• [WORK TO BE COMPLETED]
Whenever a line below holds the word "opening", count it; please give only the final number.

• [AVAILABLE DATA]
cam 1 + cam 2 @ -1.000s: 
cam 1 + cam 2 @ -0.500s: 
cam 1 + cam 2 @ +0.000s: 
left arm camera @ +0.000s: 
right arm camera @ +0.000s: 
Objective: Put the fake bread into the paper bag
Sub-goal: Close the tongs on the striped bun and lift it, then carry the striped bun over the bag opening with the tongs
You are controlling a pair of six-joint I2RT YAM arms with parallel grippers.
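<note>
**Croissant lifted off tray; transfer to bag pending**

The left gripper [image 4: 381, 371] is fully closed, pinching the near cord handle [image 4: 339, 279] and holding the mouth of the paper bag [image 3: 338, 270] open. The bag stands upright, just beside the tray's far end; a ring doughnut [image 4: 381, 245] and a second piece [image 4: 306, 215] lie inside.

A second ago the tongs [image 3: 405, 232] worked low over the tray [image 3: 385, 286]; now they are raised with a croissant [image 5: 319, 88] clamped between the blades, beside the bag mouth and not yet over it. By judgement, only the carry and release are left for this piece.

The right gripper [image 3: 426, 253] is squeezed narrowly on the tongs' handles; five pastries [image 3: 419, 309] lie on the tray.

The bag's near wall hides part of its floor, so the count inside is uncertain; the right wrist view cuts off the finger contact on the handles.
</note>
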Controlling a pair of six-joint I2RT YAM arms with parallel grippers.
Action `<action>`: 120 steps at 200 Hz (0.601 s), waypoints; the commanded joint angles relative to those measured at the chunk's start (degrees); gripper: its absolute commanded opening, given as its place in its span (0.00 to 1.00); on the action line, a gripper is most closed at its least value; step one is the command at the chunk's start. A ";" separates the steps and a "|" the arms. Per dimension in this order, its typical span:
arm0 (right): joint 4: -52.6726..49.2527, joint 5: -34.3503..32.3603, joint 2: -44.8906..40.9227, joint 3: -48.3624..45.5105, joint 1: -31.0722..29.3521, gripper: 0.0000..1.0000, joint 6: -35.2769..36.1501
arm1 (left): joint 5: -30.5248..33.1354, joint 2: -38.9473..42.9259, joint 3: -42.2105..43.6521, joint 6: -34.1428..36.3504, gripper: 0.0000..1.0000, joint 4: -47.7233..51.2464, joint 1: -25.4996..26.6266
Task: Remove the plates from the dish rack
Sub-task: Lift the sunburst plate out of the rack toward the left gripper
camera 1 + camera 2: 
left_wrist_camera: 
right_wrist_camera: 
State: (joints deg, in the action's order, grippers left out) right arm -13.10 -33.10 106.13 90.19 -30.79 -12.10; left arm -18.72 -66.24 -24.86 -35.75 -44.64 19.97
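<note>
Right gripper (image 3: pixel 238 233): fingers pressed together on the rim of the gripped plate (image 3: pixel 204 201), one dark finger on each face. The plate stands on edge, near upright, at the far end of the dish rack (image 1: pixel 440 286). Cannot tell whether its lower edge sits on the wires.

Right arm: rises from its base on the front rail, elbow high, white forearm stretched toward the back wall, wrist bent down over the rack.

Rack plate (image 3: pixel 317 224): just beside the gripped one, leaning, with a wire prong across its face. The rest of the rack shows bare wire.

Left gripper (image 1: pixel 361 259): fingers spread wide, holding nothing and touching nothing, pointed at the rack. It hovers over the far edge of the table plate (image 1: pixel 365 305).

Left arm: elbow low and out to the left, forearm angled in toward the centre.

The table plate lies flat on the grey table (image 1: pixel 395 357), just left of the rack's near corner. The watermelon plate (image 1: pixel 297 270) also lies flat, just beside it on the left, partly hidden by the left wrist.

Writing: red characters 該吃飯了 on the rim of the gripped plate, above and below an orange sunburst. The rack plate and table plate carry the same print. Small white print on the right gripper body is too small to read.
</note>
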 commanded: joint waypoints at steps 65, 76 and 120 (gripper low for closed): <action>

• [OUTPUT FOR THIS TASK]
2